Steps for Calculating Commercial Property Tax

Prior to the April tax deadline, you may be interested in finding your property's tax value. If the mammoth tax code is staring you in the face, daring you to read it and calculate your own commercial property tax loan, do not worry; there are easier ways to find your tax rate without wading through the highly technical and confusing areas of tax law. In fact, with these simple steps, you can calculate your commercial property taxes quickly and painlessly. 

1. You must determine the taxable market value of your commercial property. Your tax appraiser should have prepared and mailed this figure to you. However, if you do not have it on hand, you can contact your local appraiser’s office for an additional copy of the value.

2. You need to calculate the total tax capacity of your commercial property based on its location. To find the total tax capacity, you will need to know the appropriate statutory class rate of your property as set by your state legislature. You will need to contact your local treasurer’s office to determine this figure.

3. While you are in contact with your local treasurer’s office, you will also need information about other local tax rates and ratios in order to figure your property tax. In addition to the figures you have already gathered, you will need to know:

• fiscal disparity ratio 
• tax capacity rate 
• market value rate
• state tax rate
• fiscal disparity rate
• state tax rate

These amounts are typically given in percentages that you can use to enter into the commercial property tax calculation formula.

4. Now that you have all the figures that you need to calculate your commercial property tax, you can begin the mathematical formula. First, you need to determine the fiscal disparity tax capacity. To do this, multiply the total tax capacity by the fiscal disparity ratio. This gives you the fiscal disparity tax capacity.
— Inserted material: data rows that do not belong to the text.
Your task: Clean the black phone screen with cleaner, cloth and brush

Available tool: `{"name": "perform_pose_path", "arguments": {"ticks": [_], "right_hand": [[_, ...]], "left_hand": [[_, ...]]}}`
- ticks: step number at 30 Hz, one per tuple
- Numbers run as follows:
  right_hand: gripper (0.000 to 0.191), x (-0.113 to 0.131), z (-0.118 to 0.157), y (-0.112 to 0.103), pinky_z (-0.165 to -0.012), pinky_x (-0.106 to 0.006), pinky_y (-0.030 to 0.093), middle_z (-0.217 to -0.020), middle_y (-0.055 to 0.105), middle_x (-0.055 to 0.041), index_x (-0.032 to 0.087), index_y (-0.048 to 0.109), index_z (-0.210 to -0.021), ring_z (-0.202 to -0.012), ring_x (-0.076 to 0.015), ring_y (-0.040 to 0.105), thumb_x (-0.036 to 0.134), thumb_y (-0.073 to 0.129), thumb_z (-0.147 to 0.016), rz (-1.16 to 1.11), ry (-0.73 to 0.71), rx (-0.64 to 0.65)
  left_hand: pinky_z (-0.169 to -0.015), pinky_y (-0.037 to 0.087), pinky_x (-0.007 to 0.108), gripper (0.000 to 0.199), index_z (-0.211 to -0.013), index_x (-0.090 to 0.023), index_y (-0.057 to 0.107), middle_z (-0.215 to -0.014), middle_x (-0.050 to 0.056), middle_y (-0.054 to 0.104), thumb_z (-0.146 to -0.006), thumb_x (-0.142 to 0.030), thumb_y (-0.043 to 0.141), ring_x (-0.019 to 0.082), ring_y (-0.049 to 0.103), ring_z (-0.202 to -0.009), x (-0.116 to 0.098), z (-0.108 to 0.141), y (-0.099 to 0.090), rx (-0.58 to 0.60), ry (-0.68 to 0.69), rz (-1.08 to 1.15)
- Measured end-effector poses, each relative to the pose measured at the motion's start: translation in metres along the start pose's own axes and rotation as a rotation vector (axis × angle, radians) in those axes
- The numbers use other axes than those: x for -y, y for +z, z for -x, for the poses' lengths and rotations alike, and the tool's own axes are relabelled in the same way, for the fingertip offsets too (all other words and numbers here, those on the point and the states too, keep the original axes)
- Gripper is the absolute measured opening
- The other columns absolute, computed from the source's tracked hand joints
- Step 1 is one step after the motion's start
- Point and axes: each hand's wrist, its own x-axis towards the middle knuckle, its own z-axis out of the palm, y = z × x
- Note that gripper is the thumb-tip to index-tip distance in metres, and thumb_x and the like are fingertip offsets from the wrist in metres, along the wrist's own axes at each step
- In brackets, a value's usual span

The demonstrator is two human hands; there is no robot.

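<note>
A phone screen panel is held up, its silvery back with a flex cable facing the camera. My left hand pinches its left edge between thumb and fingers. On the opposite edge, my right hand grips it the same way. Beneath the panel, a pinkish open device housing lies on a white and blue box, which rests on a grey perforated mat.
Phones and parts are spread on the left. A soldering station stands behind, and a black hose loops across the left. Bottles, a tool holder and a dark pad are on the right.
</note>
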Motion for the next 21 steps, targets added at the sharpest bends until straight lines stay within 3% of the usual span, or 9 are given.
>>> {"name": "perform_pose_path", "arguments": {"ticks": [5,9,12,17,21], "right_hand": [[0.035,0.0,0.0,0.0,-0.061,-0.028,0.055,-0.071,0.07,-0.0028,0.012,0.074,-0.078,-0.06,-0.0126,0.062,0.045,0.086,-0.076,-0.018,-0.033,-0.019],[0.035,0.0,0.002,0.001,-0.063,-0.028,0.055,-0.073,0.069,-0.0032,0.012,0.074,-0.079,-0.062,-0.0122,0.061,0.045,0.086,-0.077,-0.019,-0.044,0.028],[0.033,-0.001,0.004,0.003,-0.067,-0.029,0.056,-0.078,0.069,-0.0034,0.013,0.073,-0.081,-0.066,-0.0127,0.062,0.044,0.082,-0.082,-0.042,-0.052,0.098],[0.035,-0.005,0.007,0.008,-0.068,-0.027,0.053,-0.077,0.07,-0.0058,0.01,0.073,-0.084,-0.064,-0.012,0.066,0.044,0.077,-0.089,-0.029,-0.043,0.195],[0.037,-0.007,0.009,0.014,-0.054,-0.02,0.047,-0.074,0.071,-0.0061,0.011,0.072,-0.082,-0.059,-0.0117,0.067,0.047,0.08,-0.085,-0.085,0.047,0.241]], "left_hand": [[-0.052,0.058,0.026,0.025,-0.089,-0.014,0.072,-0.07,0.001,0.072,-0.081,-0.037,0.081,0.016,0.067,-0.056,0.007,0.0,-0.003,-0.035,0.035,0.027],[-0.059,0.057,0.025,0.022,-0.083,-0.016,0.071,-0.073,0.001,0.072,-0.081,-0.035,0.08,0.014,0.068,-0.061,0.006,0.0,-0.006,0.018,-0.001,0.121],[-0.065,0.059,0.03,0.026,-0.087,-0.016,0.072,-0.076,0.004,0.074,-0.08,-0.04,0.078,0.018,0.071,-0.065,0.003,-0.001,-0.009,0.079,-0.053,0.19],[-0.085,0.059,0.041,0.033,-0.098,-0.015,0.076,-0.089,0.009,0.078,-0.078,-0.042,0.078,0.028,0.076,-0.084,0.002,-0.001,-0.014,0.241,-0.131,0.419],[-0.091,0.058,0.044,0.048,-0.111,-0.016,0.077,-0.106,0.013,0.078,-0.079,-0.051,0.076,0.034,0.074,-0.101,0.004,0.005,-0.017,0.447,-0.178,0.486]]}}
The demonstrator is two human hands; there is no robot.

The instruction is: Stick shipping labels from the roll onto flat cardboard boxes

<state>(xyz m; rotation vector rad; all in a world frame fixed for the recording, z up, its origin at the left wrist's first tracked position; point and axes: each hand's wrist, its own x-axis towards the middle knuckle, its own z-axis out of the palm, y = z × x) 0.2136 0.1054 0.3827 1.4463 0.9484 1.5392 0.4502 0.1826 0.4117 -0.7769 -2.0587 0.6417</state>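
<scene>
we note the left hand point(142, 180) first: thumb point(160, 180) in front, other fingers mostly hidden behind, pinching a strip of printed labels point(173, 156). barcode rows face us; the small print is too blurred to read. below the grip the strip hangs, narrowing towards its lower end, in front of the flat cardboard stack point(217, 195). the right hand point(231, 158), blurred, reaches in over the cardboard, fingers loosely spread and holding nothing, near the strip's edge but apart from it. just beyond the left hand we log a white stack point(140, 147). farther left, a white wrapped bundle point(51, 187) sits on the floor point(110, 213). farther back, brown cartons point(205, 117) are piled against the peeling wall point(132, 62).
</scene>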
5. Take your total tax capacity again, and subtract the fiscal disparity tax capacity that you just found in step 4. This creates the local tax capacity of your property. 

6. Use the local tax capacity of your property and multiply if by the tax capacity rate provided by your local treasurer’s office. Your product is the tax capacity tax.

7. Multiply the market value of your property that you learned for the appraiser by the market value rate provided by your treasurer’s office. This product is the market value tax.

8. Multiply the fiscal disparity rate by the fiscal disparity tax capacity you found in step four. Your product this time is called the fiscal disparity tax.

9. You need to determine your state tax by multiplying the total tax capacity by the state tax rate, which is uniform throughout your state. This will give you the state tax on your property.

10. Finally, once you have found all of these new figures, you are ready to calculate your total commercial property tax. Add together your tax capacity tax, your market value tax, your fiscal disparity tax, and your state tax. This will give you the total commercial property tax.